Biblioteca del Corpo (2012, 58 min, 16 anos)
Direção para TV: Antonio Carlos Rebesco
A coreografia inspirada no conto A Biblioteca de Babel, do argentino Jorge Luis Borges, apresenta a concepção dos corpos como livros que contêm diferentes informações e fazem parte de uma espécie de “enciclopédia humana”, com diversas informações e identidades neles presentes. Ismael Ivo concebeu a obra e dirigiu bailarinos do L’Arsenale della Danza, da Bienal de Veneza, espécie de mestrado em dança para artistas jovens, proporcionando um aprofundado conhecimento corporal e amadurecimento de seus bailarinos. A cenografia de Marcel Kaskeline proporciona uma instalação que reporta ao ambiente de uma enorme biblioteca, na qual os corpos encaixotados em pequenos compartimentos acabam por romper as repartições e iniciam a jornada por troca de informações.
Erêndira (2014, 55 min, 16 anos)
Direção para TV: Antonio Carlos Rebesco
Coreografia embrionária do projeto Biblioteca do Corpo, dirigida por Ismael Ivo e inspirada no romance A Incrível e Triste História da Cândida Erêndira e da Sua Avó Desalmada, do colombiano Gabriel García Márquez. Estreado em Viena, no ImPulsTanz Festival, o espetáculo traz à baila questões relacionadas à prostituição infantil, presente na obra literária, em que a avó da menina Cândida Erêndira resolve prostituí-la em troca de dinheiro e de alimentos, destruindo o sonho de a criança tornar-se bailarina. Também dialoga com o realismo mágico presente na obra do autor e nesse imaginário que povoa toda a América do Sul. Com a atriz convidada Cleide Queiroz e dançarinos convidados Stefano Roveda e Valentina Schisa.
Logos Diálogos – Parte 3 – Ismael Ivo e Cia Anacã (2014, 56 min – o programa é composto por dois espetáculos, Livre)
Direção para TV: Antonio Carlos Rebesco
Ambos espetáculos dialogam com as Suítes V e VI de Johann Sebastian Bach, executadas pelo violoncelista Dimos Goudaroulis e coreografados por Ismael Ivo e Deborah Colker. No palco, o violoncelista é acompanhado por Ismael Ivo e Cia Anacã. A palavra “diálogo” foi somada ao título para significar vários tipos de interações: o diálogo entre a música e a dança, entre um instrumentista dedicado à obra de Bach e coreógrafos criadores conceituados, entre o antigo e o contemporâneo nas linguagens artísticas, entre o som e o movimento, a música, a dança, o cenário e a iluminação.
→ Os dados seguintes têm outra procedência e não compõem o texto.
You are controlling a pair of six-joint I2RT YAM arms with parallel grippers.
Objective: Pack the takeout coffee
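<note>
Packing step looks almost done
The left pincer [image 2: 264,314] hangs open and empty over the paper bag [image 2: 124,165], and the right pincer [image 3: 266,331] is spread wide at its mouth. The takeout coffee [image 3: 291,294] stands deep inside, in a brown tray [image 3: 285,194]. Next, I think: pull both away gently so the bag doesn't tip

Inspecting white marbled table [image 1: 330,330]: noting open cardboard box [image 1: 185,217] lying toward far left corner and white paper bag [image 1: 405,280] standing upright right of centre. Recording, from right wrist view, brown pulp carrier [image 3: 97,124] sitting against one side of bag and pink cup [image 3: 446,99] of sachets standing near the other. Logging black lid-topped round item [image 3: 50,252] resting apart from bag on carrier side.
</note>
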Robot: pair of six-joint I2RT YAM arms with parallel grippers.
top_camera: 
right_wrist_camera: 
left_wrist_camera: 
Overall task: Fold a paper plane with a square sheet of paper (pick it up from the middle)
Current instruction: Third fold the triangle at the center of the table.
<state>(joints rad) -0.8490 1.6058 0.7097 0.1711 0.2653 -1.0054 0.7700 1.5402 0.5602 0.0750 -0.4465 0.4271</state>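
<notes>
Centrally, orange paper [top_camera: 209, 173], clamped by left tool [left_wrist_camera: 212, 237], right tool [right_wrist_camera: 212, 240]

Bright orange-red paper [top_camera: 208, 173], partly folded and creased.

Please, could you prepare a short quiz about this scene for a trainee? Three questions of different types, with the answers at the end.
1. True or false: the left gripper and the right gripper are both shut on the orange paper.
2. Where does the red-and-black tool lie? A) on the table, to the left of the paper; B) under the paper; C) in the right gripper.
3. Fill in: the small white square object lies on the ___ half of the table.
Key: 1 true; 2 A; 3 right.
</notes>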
Idealizado por Luiz Felipe D’Àvila e Ana Diniz, a concepção e direção artística dos trabalhos são de Goudaroulis, que ao longo de 25 anos estudou as seis suítes de Bach.
Me Empresta Teus Olhos – Ismael Ivo (2014, 1’44”)
Direção: André Guerreiro Lopes
Videoarte gravada com Ismael Ivo durante edição do Mirada – Festival Ibero-Americano de Artes Cênicas de Santos, em 2014, na ação Laboratório Audiovisual realizada pelo SescTV no contexto do projeto Imersão Olho-Urubu: Olhos de Espelho.
A Sagração da Primavera (2018)
Em A Sagração da Primavera, a beleza se introduz com uma suave chuva de pétalas de rosas. Porém, subsequentemente, dá lugar a uma tempestade de pétalas, num delírio incessante e incontrolável. Uma metáfora e uma forma de alarme do desequilíbrio das condições ambientais. A coreografia se encaminha para um ritual coletivo em que cada membro se torna um veículo que expressa conflitos contemporâneos, desejos, aspirações, sensualidade e gênero. O corpo tentando despertar seus instintos primários. Um ritual misterioso, que busca a beleza, desejos, sensualidade e aspirações humanas.